Just like people at work.

So on the surface the main take-away in fairy tales is a conservative one: Do as you’re told. But another reading shows that the tellers of the stories are wise and tolerant enough to assume that people are not going to do what they are told. That gives us hope that inch by inch we make progress to wisdom and kindness, often guided by wayward, fallible, incorrigible people not doing what they are told. Some of the lessons are a little more subtle, however. For example, the continuance of your life demands being economical with the truth sometimes so be careful doling out the whole truth and nothing but the truth and beware who hears the truth too.

Anyway, to review the actual book here, this is a large collection of Russian fairy tales that have been gathered from the plain folks in the last two centuries or so. They have been collected not only by ethnologists, philologists, and linguists but by famous writers such as Pushkin and Nadezhda Teffi (whose original tales here are wonderfully mordant).
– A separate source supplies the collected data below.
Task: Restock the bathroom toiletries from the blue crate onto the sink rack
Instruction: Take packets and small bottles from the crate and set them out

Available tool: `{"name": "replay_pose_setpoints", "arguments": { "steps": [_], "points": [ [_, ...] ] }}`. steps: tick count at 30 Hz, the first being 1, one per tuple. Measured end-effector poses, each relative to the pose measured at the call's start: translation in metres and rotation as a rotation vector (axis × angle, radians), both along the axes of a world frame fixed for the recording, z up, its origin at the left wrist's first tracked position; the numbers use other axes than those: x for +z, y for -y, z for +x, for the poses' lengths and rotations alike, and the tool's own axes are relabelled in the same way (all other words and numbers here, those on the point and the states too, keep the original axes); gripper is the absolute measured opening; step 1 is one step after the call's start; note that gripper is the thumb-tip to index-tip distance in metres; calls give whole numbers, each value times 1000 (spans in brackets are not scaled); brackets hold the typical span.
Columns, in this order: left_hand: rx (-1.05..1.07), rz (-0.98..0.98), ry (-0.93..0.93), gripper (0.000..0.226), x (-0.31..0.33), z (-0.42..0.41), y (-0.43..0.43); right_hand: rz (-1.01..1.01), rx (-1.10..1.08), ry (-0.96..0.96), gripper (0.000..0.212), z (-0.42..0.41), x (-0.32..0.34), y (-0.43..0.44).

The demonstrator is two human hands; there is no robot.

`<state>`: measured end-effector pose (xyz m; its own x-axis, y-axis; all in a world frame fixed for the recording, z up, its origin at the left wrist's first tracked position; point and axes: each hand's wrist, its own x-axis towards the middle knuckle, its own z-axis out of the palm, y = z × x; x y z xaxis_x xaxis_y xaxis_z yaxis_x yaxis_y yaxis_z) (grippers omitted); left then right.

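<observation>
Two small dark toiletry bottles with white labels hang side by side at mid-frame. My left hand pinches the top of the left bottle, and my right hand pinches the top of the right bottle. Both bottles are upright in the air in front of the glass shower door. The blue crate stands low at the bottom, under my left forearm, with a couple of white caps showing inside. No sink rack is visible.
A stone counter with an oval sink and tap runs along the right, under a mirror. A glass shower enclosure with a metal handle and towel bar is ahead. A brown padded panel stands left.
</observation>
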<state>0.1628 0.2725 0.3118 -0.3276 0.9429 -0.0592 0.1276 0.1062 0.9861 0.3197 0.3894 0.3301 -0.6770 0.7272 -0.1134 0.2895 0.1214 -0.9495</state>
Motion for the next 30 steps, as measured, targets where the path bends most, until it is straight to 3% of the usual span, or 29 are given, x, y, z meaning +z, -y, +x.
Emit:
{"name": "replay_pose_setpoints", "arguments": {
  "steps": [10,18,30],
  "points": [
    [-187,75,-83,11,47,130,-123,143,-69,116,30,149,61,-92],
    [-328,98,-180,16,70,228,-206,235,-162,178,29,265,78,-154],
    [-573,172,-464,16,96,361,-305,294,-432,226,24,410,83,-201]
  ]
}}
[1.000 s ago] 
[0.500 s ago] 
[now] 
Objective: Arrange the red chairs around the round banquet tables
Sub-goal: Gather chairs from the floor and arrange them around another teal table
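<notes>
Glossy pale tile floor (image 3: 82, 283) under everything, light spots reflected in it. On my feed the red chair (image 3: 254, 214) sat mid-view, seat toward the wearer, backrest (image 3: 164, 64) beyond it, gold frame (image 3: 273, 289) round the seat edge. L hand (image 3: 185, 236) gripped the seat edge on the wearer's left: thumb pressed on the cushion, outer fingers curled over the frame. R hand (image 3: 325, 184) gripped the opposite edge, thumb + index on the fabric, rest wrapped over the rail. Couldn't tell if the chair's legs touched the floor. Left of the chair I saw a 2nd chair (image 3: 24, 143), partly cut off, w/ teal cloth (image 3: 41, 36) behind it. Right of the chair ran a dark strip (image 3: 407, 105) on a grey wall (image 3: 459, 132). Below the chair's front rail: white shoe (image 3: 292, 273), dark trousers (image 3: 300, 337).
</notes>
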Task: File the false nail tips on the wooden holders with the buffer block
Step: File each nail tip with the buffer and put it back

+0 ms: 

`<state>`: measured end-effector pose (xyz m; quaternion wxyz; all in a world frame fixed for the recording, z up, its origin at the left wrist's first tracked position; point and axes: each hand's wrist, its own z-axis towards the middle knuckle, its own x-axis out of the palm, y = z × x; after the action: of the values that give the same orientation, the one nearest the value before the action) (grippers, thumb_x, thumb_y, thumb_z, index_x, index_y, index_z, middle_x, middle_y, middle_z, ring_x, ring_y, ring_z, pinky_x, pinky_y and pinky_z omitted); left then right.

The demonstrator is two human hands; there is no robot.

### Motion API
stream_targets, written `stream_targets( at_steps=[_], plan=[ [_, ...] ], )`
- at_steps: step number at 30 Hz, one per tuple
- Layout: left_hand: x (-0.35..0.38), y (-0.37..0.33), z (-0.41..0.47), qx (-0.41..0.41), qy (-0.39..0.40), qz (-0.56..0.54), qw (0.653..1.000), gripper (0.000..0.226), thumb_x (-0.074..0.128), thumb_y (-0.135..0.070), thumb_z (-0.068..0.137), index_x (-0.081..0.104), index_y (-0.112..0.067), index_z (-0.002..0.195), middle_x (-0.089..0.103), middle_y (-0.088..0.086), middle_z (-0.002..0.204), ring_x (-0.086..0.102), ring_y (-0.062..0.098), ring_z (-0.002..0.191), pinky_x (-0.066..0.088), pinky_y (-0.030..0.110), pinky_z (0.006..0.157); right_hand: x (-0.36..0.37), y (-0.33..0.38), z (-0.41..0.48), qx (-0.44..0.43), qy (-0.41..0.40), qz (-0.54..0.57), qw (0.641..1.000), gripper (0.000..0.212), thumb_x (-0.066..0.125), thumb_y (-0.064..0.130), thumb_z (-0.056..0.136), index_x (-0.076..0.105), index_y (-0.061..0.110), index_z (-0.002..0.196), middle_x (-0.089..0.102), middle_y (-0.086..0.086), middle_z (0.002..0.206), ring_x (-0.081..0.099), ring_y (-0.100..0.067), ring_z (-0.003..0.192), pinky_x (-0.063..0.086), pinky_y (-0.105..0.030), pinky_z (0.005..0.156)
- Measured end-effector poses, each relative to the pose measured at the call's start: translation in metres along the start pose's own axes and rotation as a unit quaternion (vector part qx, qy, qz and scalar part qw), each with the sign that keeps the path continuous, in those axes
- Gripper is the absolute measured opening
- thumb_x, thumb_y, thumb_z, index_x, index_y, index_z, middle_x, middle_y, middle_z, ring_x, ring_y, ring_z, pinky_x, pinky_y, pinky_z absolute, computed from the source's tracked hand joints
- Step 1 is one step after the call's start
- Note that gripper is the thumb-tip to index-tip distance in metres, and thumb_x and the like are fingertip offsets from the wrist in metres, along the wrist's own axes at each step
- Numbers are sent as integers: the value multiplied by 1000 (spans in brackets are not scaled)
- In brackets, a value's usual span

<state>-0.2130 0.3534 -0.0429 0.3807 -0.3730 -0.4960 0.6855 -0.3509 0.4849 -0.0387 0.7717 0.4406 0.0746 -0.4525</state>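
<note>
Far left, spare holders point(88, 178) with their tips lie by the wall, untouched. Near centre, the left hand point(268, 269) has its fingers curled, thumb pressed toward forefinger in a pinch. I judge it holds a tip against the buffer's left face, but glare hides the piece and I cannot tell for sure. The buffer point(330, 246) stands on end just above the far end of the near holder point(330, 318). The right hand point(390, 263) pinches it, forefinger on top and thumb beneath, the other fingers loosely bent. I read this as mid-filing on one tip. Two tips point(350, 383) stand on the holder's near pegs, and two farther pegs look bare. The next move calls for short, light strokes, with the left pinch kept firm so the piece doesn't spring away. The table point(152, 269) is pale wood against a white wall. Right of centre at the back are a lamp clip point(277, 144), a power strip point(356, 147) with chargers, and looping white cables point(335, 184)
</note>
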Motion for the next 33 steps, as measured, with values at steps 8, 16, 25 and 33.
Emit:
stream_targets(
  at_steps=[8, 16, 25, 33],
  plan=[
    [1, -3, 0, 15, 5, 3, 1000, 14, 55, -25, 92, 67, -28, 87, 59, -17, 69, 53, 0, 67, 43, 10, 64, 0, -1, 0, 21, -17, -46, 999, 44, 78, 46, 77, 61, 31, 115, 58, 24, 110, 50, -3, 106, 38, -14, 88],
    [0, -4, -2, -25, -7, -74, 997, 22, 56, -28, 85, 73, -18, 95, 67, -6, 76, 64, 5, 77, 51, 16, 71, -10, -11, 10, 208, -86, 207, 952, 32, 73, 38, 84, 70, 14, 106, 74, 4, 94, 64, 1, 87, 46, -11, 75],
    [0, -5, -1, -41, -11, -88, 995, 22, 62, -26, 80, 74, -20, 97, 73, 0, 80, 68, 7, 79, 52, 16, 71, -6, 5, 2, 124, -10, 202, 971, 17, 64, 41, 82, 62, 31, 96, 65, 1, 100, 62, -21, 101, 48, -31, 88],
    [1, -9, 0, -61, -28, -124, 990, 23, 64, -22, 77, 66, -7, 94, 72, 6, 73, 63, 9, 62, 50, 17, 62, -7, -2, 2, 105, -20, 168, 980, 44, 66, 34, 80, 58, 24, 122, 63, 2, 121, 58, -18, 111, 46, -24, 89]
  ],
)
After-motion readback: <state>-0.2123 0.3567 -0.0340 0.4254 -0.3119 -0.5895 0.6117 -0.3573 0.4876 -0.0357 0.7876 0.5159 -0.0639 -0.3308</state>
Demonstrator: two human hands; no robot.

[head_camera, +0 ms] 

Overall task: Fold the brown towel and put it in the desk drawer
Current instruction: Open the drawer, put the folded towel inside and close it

Also contributing great stories based on wonder tales is Andrei Platonov, an author who died in obscurity in 1951.  Translator Robert Chandler argues that Platonov may be the greatest Russian writer of the last century. I never heard of him either.

On the down side, it’s undeniable that post-modern sensibilities will be singed by harsh misogyny and gory violence that we can but expect in pre-modern cultures. The more traditional the culture, the tougher ordinary people are on women, children, old people, the afflicted and anybody who can’t help being different. However, making allowances for backward attitudes, the reader can understand better the difficulties of life – the risks and hazards that come with the territory of being alive on this planet - as perceived by slaves, peons, serfs and other powerless vulnerable people.